Copy each line that includes the string "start" from the material into your answer.

| Available records |
#####
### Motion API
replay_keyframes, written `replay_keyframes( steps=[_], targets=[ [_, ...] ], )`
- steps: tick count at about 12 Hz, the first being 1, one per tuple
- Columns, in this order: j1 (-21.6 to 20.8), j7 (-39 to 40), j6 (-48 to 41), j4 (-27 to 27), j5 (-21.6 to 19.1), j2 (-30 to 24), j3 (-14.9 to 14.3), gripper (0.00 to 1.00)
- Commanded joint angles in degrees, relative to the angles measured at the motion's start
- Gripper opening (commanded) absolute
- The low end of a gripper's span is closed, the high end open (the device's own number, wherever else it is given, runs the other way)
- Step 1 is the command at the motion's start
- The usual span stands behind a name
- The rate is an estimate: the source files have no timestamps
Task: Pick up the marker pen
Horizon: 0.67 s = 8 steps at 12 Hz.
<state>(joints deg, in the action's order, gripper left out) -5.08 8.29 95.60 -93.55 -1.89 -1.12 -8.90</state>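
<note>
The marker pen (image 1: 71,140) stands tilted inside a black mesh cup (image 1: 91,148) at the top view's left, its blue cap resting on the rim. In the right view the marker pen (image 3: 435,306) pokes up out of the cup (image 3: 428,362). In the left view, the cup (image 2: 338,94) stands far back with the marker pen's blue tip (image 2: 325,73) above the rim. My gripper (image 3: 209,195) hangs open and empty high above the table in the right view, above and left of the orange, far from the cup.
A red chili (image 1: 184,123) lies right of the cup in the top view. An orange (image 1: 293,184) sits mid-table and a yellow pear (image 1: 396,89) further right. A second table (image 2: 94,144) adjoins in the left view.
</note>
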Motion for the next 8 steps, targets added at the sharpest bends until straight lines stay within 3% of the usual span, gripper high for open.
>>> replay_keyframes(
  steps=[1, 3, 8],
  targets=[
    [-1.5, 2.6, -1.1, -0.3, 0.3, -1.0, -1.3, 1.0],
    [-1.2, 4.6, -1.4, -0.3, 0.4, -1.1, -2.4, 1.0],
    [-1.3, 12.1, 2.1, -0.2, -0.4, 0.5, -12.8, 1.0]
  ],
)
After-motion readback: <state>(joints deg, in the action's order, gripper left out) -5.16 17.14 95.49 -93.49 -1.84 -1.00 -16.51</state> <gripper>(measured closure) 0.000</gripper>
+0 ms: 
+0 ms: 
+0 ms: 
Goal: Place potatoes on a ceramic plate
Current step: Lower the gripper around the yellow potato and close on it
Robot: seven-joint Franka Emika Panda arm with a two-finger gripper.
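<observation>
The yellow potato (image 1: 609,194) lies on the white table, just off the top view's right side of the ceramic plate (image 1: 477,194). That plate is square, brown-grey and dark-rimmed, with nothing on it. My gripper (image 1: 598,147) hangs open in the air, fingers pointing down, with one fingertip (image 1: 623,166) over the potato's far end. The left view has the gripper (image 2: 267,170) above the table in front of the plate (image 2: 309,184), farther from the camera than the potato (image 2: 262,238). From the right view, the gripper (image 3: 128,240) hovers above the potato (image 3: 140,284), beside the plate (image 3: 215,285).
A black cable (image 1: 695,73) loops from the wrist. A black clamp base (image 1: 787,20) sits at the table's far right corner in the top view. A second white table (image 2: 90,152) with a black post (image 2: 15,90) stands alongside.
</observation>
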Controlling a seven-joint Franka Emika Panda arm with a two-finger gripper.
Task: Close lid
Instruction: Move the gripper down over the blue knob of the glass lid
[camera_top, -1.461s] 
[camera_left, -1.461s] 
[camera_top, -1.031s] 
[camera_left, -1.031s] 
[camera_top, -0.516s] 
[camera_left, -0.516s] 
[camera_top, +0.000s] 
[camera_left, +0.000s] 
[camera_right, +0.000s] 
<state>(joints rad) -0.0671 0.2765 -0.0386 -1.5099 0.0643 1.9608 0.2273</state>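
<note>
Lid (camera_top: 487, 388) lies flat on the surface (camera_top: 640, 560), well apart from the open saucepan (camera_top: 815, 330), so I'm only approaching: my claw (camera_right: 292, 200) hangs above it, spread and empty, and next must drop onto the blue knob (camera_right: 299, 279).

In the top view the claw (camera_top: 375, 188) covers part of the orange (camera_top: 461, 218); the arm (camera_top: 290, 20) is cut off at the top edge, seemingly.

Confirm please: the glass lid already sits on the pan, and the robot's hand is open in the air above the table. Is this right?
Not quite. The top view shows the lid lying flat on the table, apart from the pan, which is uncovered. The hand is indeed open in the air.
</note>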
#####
| Response to the task |
- Commanded joint angles in degrees, relative to the angles measured at the motion's start
- Step 1 is the command at the motion's start

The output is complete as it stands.